WHAT IS EXPECTED:
Look below for the line that contains "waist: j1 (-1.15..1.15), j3", then copy it and each following line exactly, through and including the line that contains "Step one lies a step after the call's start".

= Beginning of Section =

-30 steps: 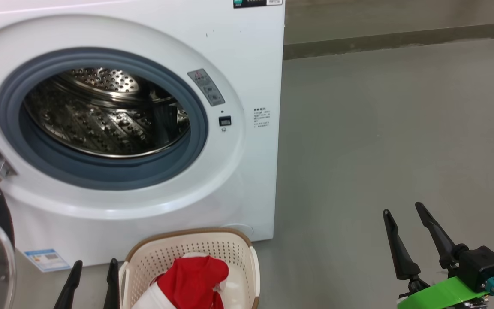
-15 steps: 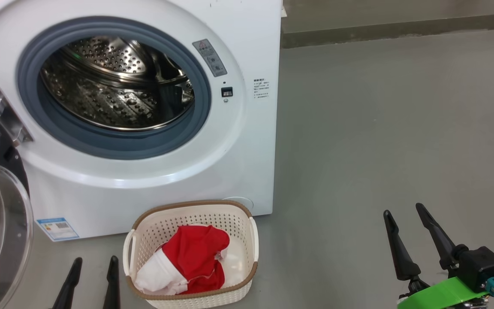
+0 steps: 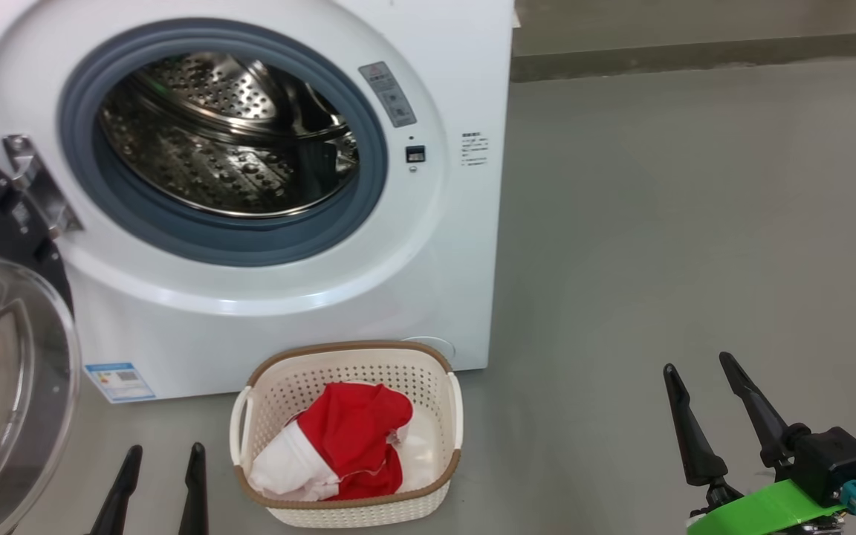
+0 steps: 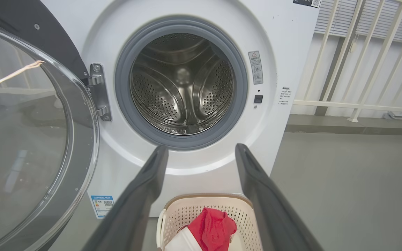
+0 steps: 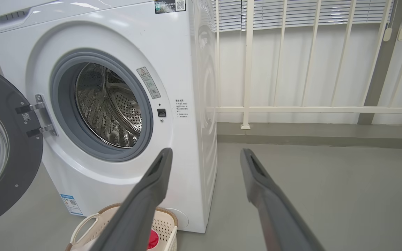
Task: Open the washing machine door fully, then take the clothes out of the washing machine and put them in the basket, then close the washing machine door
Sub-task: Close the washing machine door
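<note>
A laundry area; white washing machine (image 5: 110, 31) on bare grey floor (image 5: 326, 195); pale railing (image 5: 312, 109) and slatted blinds (image 5: 291, 14) behind.

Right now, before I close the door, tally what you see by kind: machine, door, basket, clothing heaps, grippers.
washing machine: 1
washing machine door: 1, open
basket: 1
heap of red-and-white clothes: 1, in the basket
grippers: 2, left gripper and right gripper, both open
Total: 6
</note>
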Robot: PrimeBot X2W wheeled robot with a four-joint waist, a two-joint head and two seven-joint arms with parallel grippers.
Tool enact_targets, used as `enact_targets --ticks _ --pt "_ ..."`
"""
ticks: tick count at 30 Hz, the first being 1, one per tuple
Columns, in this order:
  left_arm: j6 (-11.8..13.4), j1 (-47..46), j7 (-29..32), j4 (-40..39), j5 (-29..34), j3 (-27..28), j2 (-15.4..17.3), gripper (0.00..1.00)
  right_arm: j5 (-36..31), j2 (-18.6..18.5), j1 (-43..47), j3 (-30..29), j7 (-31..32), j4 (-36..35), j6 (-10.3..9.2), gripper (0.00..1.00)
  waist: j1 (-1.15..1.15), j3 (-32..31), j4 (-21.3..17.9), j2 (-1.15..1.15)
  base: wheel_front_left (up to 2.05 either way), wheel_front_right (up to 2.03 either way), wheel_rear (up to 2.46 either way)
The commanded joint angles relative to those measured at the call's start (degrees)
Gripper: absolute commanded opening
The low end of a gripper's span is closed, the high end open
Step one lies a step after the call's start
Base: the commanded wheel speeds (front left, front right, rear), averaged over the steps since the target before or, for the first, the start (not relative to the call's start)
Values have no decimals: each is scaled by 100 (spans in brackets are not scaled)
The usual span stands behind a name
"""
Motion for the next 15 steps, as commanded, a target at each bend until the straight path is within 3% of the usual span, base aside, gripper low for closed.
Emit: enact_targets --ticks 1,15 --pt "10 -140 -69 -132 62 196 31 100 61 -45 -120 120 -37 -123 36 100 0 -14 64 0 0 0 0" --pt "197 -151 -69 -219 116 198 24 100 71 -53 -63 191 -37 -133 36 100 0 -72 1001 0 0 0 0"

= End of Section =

SOLUTION FOR THIS EXERCISE:
  waist: j1 (-1.15..1.15), j3 (-32..31), j4 (-21.3..17.9), j2 (-1.15..1.15)
  base: wheel_front_left (up to 2.05 either way), wheel_front_right (up to 2.03 either way), wheel_rear (up to 2.46 either way)
The commanded joint angles relative to those measured at the call's start (degrees)
Gripper: absolute commanded opening
The low end of a gripper's span is closed, the high end open
Step one lies a step after the call's start

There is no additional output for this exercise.